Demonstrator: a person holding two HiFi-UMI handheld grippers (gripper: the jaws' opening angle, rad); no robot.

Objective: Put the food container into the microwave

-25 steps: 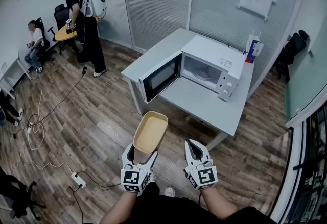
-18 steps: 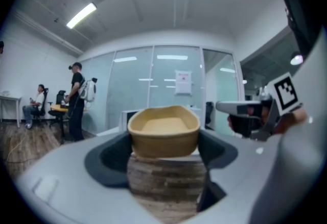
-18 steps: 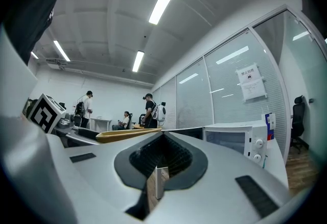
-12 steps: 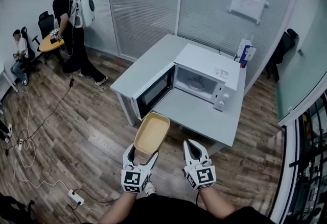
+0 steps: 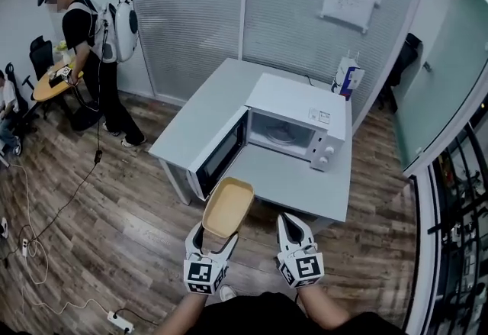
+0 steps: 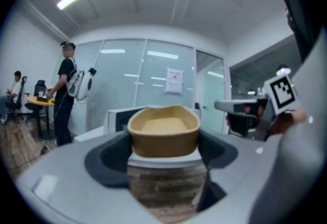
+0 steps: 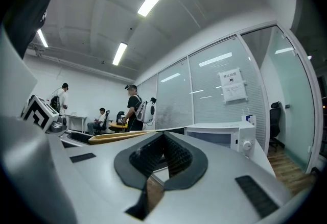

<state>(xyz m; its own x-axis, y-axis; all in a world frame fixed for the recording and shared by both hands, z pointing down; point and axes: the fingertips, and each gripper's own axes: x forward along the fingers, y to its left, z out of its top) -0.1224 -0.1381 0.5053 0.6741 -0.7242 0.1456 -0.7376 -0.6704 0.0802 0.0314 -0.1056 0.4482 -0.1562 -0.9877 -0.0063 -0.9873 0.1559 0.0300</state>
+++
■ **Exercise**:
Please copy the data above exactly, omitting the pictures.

■ **Answer section**:
Demonstrator: a person holding two HiFi-UMI handheld grippers (gripper: the jaws' opening angle, rad); no robot.

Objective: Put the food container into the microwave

-25 steps: 
-18 steps: 
-18 steps: 
-12 steps: 
+0 steps: 
+0 steps: 
+0 steps: 

<state>(xyz m; its own x-axis, y-axis; all in a world frame fixed for the recording and shared by both hands, z pointing down; point and axes: the fingertips, and each gripper's own axes: x forward along the fingers, y to its left, z out of its top) -0.1224 -0.1381 0.5053 0.6741 -0.7242 0.1456 -0.7376 -0.6704 0.0802 0.0314 -0.1056 0.4482 -0.1562 -0.9877 -0.0063 -0.9873 0.1559 0.0300</state>

A complete answer has now been given.